— Нет, — никак не реагируя на Максово ёрничество, невозмутимо отзывается Артём. — Я имел в виду первые слова — со значением, как ты говоришь, расширительным…
— Фу-у-у! Успокоил… — Максим, с шумом выдыхая воздух, изображает на лице облегчение. — А то я уж подумал… даже страшно сказать, о чём я, Артём, подумал!
— Макс! А тебе не кажется… — Артём, глядя Максу в глаза, добродушно улыбается, — тебе не кажется, что ты больше говоришь, чем думаешь — не именно сейчас, а вообще?
— Дык… я же не будущий писатель, — Максим, улыбаясь в ответ подчеркнуто простодушно, пожимает плечами. — Это писатели мало говорят, а много думают, чтоб потом все думы свои, никому не высказанные, превратить в денежку, именуемую гонораром. А я — что? Я — парень простой, бесхитростный… я — вот он, весь на ладони! Я тебе, Артёмчик, что хочу сказать? Ты, когда свою книгу будешь писать, про меня напиши хорошо, — смеясь, говорит Максим. — А про Юрку напиши всю правду…
— Как скажешь, — улыбается Артём.
— Рота! — раздаётся в полумраке голос Юрчика — командира первого отделения. — Напоминаю: малейшее шевеление, и все шевелящиеся поступают в распоряжение дежурного по роте…
Юрчик, говоря это, вопросительно смотрит на Максима, и Макс, всегда готовый пошутить-приколоться, понимает его без слов.
— А если, товарищ сержант… — весело подмигнув Юрчику, Максим заметно повышает голос — говорит так, чтоб его могли слышать лежащие под одеялами будущие солдаты, — если, допустим, перед сном к кому-то вдруг придёт на свидание мадам Брошкина… тьфу ты! мадам Кулакова — придёт, начнёт выменем трясти перед глазами, начнёт завлекающее крутить пред глазами сочной, как персик, попкой… и — что молодому, полному сил парню следует делать тогда?
— Парни остались на гражданке. А здесь армия, и сейчас здесь не парни — здесь будущие солдаты.
— Хорошо. Что будущему солдату следует делать в случае бесцеремонного появления вышеназванной искусительницы?
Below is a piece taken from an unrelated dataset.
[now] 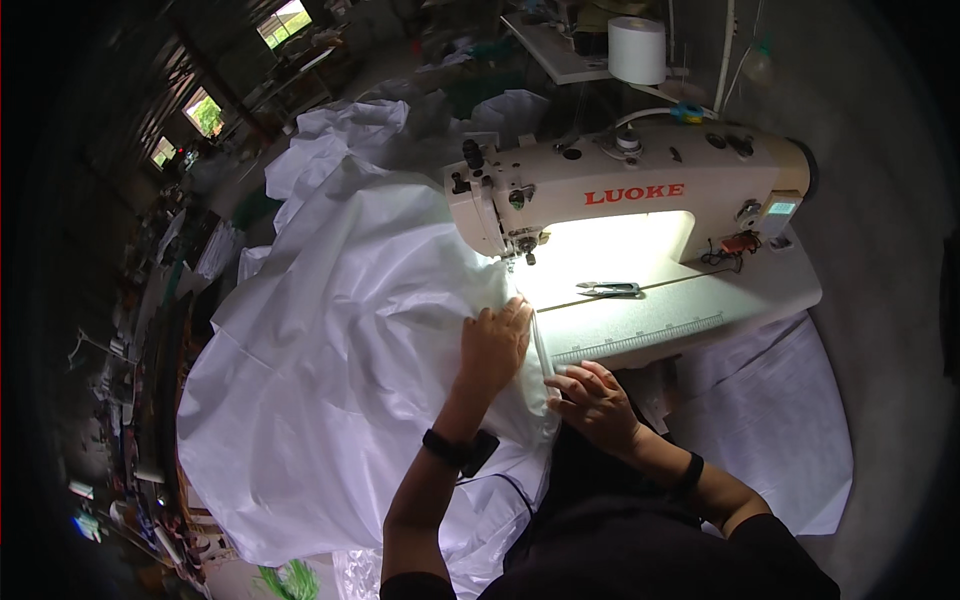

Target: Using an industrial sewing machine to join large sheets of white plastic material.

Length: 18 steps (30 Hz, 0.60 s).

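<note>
A large sheet of white fabric [350, 300] spreads under the head of a white sewing machine [640, 175] and drapes down toward me. My left hand [497, 345] is just in front of the needle area, its bent fingers gripping the fabric near its right edge. Closer to my body, my right hand [595, 402] pinches the same edge where it runs along the machine bed's front corner. The folded edge makes a narrow strip between both hands. Fine detail at the presser foot is lost in glare.
Thread snips [610, 290] lie on the lit machine bed [640, 325], which carries a printed ruler scale. A white thread cone [637, 50] stands behind the machine. More white material [765, 430] hangs at the right. Cluttered shelving [150, 400] lines the left side.
</note>
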### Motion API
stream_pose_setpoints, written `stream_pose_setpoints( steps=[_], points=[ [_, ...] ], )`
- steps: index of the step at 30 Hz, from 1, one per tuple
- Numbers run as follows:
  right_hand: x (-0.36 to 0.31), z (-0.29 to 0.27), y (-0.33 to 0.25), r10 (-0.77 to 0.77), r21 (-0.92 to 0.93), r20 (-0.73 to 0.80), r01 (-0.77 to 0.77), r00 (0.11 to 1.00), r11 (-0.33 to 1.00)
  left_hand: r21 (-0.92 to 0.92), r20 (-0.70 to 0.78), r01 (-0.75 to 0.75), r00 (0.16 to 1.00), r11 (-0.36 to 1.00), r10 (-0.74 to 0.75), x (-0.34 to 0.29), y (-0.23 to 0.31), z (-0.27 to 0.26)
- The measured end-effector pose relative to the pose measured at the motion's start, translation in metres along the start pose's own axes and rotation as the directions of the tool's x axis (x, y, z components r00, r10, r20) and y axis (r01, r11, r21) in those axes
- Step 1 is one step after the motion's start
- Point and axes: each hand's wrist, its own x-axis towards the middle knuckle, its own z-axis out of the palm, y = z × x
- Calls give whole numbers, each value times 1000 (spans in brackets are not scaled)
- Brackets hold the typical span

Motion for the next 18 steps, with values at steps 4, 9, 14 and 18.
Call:
stream_pose_setpoints(
  steps=[4, 9, 14, 18],
  points=[
    [-20, 9, 7, 25, 75, 61, -29, 998, 997, 41, -18, -97, 995, 994, 98, -4, 4, 3],
    [0, 5, 4, -74, 163, 46, 65, 996, 984, 120, -41, 28, 999, 992, -24, 3, -4, 13],
    [-23, 28, 10, -24, 249, 64, 8, 998, 969, 113, 25, -91, 996, 989, 88, -15, 4, -3],
    [-18, 25, 9, 14, 243, 51, -26, 999, 970, 180, -17, 425, 903, 887, -429, -68, -16, -28]
  ],
)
— Послать её на три буквы! — в тон Максиму отзывается Юрчик, с трудом сдерживая улыбку. — Запахам амоволки не положены!
— Дык… — Макс ёрничает; он — дембель, то есть здесь и сейчас он уже состоявшийся мужчина, а это значит, что он может без всякого ущерба для собственной репутации отпускать в адрес "задротов", лежащих под одеялами, самые двусмысленные шутки. — На три буквы — это понятно… это даже приятно! Но как можно мадам Кулакову туда посылать, если, исполняя предыдущий приказ, нельзя шевелиться? Приказы явно противоречат друг другу, и не всякий законопослушный юзер — будущий солдат — может самостоятельно решить, какой из этих приказов важнее…
Как и следовало ожидать, многие из будущих солдат, лежащих под одеялами, слушают диалог двух сержантов с обострённым вниманием, — в глубине казармы слышится смех.